What has happened to you?  What kinds of questions are these?  "I do not know what to do with my life.  Should I be doing something in particular?  Should I define some particular purpose for myself?"  I read this and I was dumbfounded; where could such odd thoughts have come from?  Indeed, you already settled all of this when you expressed the desire to stand at the level of human dignity, as God intended it to be.  What have we been talking about, if not that!  Where did these problems come from?  I would guess that among your friends are progressive thinkers, or that you have joined a society having such people in it, and they have scattered your good sense.  Such people usually rave in this manner.  Phrases such as "the good of mankind" and "the good of the people" are always on their tongues.  Probably you, after hearing so many profound ideas, were captivated by them, and when you turned your eyes to your real life, you saw with regret that you had vegetated in your family circle without benefit or purpose.  Oh!  Only now has someone opened your eyes!

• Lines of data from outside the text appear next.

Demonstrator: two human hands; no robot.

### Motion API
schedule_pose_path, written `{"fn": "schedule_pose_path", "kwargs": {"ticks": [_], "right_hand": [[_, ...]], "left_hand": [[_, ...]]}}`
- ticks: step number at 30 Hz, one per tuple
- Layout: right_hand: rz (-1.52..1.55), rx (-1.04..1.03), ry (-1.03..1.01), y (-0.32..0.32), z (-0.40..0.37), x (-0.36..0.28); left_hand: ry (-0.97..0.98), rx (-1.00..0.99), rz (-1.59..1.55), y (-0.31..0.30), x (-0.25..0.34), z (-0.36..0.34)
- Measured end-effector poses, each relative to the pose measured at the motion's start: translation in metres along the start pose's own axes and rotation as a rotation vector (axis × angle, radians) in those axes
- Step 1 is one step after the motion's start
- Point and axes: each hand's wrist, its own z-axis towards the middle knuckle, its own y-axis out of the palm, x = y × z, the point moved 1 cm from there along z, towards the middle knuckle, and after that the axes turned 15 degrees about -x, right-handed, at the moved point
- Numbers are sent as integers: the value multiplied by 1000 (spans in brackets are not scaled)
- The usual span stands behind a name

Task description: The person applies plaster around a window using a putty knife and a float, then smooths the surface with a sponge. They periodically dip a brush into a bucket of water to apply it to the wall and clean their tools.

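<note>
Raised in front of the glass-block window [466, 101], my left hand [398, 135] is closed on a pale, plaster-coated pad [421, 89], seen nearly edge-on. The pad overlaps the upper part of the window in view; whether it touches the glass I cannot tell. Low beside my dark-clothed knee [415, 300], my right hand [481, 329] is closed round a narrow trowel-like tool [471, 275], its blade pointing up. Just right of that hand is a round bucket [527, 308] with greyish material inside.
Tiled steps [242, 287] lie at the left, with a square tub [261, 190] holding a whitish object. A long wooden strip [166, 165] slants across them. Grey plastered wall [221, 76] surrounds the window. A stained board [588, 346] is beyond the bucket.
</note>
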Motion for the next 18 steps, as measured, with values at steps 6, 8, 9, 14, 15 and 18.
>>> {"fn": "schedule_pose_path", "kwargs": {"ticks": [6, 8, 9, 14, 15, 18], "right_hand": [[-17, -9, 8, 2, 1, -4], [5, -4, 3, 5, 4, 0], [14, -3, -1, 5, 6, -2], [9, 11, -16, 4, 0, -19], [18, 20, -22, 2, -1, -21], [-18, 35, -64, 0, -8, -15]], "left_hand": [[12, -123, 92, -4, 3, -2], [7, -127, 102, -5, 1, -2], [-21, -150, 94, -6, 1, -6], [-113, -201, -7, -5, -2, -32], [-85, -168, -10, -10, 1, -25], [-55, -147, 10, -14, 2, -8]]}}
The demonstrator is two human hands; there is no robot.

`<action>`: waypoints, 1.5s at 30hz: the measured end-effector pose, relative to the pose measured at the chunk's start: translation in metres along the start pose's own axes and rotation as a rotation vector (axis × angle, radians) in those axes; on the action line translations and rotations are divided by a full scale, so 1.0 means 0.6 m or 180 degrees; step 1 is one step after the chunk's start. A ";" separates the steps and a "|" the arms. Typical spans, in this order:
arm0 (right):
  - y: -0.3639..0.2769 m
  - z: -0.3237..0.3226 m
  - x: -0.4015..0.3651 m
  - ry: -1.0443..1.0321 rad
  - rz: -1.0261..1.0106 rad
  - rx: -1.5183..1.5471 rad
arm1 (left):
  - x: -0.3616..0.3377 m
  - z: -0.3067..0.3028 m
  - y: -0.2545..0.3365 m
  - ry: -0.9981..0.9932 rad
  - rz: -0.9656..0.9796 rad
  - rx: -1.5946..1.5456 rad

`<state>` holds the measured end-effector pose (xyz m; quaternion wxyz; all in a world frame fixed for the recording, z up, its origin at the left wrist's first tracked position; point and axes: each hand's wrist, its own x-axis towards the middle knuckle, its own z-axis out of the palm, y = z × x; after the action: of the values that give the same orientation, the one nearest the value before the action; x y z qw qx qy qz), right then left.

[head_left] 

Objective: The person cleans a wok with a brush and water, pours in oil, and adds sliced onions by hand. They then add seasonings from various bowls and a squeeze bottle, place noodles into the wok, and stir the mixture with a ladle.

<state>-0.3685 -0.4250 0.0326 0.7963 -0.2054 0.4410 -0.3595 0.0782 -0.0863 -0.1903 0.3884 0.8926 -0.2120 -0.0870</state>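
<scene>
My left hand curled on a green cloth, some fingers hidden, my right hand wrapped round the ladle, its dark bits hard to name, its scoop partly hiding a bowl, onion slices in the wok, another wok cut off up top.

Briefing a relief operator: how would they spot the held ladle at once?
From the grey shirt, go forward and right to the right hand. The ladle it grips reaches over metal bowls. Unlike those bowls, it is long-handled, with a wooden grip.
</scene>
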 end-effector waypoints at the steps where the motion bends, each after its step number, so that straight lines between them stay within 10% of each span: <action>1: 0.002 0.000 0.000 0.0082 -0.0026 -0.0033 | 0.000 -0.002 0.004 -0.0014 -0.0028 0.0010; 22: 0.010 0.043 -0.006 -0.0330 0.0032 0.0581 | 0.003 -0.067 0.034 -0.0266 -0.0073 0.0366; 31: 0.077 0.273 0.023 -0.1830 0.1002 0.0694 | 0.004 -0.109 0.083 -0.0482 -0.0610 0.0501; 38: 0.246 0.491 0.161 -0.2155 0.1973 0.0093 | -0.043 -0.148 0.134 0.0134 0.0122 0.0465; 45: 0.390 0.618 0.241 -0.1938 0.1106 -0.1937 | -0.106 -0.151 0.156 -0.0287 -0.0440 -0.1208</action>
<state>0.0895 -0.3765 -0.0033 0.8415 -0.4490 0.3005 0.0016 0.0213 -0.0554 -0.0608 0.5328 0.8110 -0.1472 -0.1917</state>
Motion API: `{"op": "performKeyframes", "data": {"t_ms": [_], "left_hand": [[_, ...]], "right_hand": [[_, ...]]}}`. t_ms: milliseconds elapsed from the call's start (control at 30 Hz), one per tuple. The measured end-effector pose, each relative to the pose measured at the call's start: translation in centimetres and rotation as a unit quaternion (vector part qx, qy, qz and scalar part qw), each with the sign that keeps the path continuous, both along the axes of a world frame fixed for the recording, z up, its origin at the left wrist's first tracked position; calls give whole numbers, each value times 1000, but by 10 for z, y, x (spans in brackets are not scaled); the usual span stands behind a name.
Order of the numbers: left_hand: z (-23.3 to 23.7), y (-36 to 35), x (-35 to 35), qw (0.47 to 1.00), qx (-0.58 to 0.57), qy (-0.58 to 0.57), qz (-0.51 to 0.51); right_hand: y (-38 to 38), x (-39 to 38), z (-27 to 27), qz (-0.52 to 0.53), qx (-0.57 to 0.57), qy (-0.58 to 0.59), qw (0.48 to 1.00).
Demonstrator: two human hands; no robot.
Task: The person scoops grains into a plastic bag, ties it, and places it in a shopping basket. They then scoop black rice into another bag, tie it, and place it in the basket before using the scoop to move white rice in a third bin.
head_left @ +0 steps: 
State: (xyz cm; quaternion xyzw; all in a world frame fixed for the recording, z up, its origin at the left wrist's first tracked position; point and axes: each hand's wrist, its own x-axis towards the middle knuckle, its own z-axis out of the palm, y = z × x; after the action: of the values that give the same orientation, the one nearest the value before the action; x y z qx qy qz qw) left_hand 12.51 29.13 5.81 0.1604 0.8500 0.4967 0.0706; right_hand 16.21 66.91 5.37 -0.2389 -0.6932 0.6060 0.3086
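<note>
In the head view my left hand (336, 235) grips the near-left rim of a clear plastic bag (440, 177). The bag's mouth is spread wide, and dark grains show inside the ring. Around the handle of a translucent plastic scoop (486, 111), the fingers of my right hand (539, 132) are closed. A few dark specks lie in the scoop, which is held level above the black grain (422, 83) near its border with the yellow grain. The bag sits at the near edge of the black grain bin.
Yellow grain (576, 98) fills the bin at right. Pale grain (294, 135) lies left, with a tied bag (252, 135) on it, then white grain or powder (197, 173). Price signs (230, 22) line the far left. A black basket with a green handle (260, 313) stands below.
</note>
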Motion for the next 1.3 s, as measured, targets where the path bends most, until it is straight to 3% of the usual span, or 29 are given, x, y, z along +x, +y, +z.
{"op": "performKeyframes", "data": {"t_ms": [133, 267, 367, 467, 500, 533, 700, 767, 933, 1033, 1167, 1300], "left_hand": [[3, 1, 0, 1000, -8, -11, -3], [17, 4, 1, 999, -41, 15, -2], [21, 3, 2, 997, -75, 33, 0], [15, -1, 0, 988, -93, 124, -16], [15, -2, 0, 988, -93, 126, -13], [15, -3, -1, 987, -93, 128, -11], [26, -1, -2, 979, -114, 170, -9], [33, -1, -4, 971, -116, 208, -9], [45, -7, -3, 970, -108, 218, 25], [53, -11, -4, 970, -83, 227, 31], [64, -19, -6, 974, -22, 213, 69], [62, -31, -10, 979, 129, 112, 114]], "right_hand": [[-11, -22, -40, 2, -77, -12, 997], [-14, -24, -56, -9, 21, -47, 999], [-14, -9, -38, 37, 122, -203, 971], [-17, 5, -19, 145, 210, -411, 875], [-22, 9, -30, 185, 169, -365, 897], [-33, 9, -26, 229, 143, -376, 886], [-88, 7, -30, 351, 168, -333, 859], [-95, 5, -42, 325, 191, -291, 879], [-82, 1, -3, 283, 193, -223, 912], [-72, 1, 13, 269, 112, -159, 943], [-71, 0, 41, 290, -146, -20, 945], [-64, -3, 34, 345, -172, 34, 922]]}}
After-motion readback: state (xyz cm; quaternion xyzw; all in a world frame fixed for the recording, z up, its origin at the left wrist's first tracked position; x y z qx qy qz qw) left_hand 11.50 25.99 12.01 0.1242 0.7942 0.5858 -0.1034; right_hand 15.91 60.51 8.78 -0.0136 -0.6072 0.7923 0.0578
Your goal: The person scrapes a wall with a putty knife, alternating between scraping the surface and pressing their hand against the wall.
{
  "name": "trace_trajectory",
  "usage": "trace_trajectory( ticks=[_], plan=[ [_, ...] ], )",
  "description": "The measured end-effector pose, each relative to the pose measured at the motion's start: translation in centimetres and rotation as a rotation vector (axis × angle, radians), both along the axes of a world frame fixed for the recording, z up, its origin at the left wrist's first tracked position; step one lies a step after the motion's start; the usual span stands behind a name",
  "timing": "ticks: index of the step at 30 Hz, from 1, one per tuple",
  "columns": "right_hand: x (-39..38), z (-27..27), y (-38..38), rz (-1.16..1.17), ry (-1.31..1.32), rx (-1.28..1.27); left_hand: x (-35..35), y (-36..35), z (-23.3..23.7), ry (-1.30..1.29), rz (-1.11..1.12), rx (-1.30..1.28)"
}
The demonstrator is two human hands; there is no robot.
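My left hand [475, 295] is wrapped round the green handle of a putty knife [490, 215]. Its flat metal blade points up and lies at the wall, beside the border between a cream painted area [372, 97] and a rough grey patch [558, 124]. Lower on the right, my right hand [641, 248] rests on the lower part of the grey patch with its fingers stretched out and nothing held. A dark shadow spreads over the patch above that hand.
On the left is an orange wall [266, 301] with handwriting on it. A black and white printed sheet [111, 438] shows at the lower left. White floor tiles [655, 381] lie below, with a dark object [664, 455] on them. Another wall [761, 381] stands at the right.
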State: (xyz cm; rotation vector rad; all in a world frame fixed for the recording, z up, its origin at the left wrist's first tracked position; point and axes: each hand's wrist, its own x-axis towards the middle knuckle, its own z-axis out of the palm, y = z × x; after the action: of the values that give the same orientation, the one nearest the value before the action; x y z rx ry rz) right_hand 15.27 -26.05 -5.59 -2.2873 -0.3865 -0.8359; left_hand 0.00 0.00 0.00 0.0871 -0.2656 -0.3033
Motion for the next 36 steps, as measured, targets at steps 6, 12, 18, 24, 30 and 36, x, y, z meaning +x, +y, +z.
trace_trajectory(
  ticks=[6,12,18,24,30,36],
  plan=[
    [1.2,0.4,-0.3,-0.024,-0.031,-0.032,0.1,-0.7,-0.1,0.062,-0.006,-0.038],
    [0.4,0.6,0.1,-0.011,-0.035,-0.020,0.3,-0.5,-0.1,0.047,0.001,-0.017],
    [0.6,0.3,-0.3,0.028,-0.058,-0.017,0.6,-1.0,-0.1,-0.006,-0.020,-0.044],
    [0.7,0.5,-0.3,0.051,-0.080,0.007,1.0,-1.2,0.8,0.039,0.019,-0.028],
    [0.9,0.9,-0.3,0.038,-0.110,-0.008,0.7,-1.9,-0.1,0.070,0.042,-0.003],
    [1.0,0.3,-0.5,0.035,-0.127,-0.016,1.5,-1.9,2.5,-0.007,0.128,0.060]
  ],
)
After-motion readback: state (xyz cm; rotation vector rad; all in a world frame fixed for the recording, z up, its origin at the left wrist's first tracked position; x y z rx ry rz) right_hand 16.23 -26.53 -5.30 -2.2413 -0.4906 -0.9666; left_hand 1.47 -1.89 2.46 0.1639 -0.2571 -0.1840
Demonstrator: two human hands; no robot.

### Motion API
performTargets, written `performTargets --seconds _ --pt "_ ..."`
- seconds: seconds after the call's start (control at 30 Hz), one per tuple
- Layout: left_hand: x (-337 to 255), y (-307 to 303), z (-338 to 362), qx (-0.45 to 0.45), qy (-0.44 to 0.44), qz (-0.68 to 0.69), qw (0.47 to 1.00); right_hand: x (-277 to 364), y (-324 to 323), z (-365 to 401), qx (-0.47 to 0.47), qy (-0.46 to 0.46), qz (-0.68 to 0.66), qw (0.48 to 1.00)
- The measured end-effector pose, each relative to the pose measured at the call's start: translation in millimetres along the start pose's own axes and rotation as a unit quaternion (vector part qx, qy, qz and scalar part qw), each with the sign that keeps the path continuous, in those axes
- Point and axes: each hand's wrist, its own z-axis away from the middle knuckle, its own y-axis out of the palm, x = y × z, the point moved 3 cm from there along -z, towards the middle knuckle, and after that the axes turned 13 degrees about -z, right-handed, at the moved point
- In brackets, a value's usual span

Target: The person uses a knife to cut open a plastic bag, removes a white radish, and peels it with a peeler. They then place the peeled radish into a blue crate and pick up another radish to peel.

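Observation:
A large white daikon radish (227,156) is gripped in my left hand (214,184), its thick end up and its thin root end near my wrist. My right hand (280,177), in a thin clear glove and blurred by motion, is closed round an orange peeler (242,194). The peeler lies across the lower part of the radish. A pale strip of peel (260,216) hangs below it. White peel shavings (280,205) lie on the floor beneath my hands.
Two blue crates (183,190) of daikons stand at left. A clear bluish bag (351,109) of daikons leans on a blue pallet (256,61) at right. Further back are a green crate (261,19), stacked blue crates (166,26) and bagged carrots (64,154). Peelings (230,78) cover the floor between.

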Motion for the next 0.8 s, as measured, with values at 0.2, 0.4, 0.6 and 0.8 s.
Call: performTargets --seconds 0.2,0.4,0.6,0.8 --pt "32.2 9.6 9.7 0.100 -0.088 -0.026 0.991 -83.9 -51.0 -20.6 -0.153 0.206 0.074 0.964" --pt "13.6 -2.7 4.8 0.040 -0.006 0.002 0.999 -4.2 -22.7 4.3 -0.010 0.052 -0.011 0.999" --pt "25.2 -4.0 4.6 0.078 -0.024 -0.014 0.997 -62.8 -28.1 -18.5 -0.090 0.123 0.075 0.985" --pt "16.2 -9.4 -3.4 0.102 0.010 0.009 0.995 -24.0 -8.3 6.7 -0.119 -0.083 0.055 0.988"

If my guess is correct, then you owe me an apology, because you said nothing about this, even though you gave your promise to write about everything honestly.  Wheter this is the case or not, I cannot put your problems aside without offering a solution.  Our entire discussion will serve as the complete solution.  For right now I will tell you only briefly a general thought, so you may see that the life you have lived up to this point, and that you are now living, is the true life, and there is nothing in it that needs to be changed.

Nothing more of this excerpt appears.